As part of its work in 2019, the Observatory had forged strategic alliances in order to defend and protect the rights of the black, Afro-Colombian, Palenquero and Raizal populations, partnering with television channels, human rights defence organizations and consumer associations, among others. Support services for victims of racism and racial discrimination had been restructured; improvements included a new link placed on the Ministry’s web platform to facilitate registration of complaints. Other action included the launch of an “inclusiveness label” to encourage the creation of discrimination-free spaces; nationwide awareness-raising among social actors, territorial institutions and community organizations; and the production of an “index of violations”, as a tool for monitoring racial discrimination against the Afro-Colombian and other populations.
Act No. 70 of 1993 recognized collective ownership in rural areas and therefore applied to around 30 per cent of the Afro-Colombian population; the 70 per cent who lived in urban areas had individual title to land. The State had recognized Afro-Colombian title to more than 6 million hectares in rural areas.
The Act had also made for progress in the area of higher education, by paving the way for the Special Fund for Education Loans for Afrodescendants, as well as in the broadening of representation for black communities in autonomous regions, departments and municipalities. The Afro-Colombian population also had the right to seek prior consultation in respect of projects to exploit non-renewable resources in their communities.
Ms. Sánchez García (Colombia) said that protection mechanisms for indigenous communities included the Standing Committee on Consultation with Indigenous Peoples, which discussed administrative and legislative proposals that might affect indigenous peoples in the context of State policy. It brought together all the government bodies that worked with indigenous affairs, the indigenous communities themselves and representatives of various organizations. The indigenous representatives were selected by an internal election procedure carried out using their own procedures, in accordance with the constitutional autonomy of indigenous peoples.
Pursuant to judgments of the Constitutional Court, 7 of the 39 ethnic protection plans ordered were being prepared and 10 were being implemented. Consultations on the drafting of the protection plan for the Awa people were under way; the Ministry of the Interior had concluded an agreement with that community on budget allocations to strengthen the political organization of that people and on the establishment of advisory offices for women, children and young people. Plans had already been prepared for the Witoto and Hitnú peoples, and consultations on priorities in the respective plans of action were under way with the bodies responsible for implementation.

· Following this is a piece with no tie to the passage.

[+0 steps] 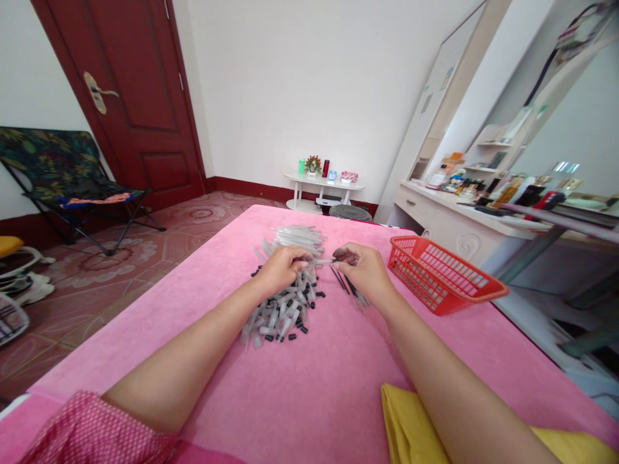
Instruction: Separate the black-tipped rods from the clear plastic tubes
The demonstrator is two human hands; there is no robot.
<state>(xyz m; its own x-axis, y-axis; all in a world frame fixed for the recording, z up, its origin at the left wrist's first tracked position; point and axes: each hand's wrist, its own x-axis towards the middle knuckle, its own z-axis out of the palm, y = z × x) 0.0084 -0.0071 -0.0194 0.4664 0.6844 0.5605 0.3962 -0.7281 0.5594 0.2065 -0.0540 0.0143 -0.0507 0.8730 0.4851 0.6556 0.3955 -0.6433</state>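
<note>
Left hand: in the head view I have the left hand (pixel 285 267) coming in over the loose heap, thumb and fingertips closed on one end of a slim clear piece (pixel 319 261).
Right hand: I see the right hand (pixel 360 265) facing it, fingers pinched at the other end, where something dark shows; blur keeps me from telling whether that is a separate part.
Slim clear piece: roughly level, spanning the gap between the two hands, above the worktop (pixel 319 406), whose covering is pink.
Loose heap: below and beside my left hand lies a mixed heap (pixel 278 316) of short translucent tubes and small black caps, a few caps scattered at its edge.
Long clear tubes: a bundle of long clear tubes (pixel 300 236) lies just beyond the hands, on the far side of the heap.
Black sticks: several thin black sticks (pixel 344 283) lie under and beside my right hand, apart from the heap.
Red basket: an open red basket (pixel 438 283) stands to the right, near the right forearm.
Yellow cloth: folded yellow cloth (pixel 411 422) lies at the near right, partly behind that forearm.
Room: I make out a folding chair (pixel 58 158) by a dark red door (pixel 128 84), a low white table (pixel 324 182) at the far wall, and a cluttered white dresser (pixel 447 216) at right.
</note>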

In 2018, the Ministry of the Interior had issued a decree establishing a special system of preventive measures and protection for indigenous peoples in voluntary isolation or initial contact. Related action focused on dissemination of the decree, coordination of implementation and reporting on progress to the Amazon Regional Committee. Various measures had been taken in respect of the Nukak people since 2011; most notably, a committee had been set up in 2019 to facilitate action determined by the Nukak themselves.
Mr. Avtonomov said that he would appreciate information on measures to implement the State party’s strategy on trafficking and to ensure that victims had effective access to protection under the law. He would also appreciate information on any court cases related to trafficking, the sentences handed down and the difficulties experienced by the authorities in prosecuting such cases.
The vast majority of domestic workers were women, and the majority of those were indigenous Colombian women or migrants. Their earnings were mostly below the minimum monthly wage. He would appreciate hearing how the State party guaranteed the application in practice of the relevant provisions of the Substantive Labour Code in order to eliminate wage differentials based on sex and race.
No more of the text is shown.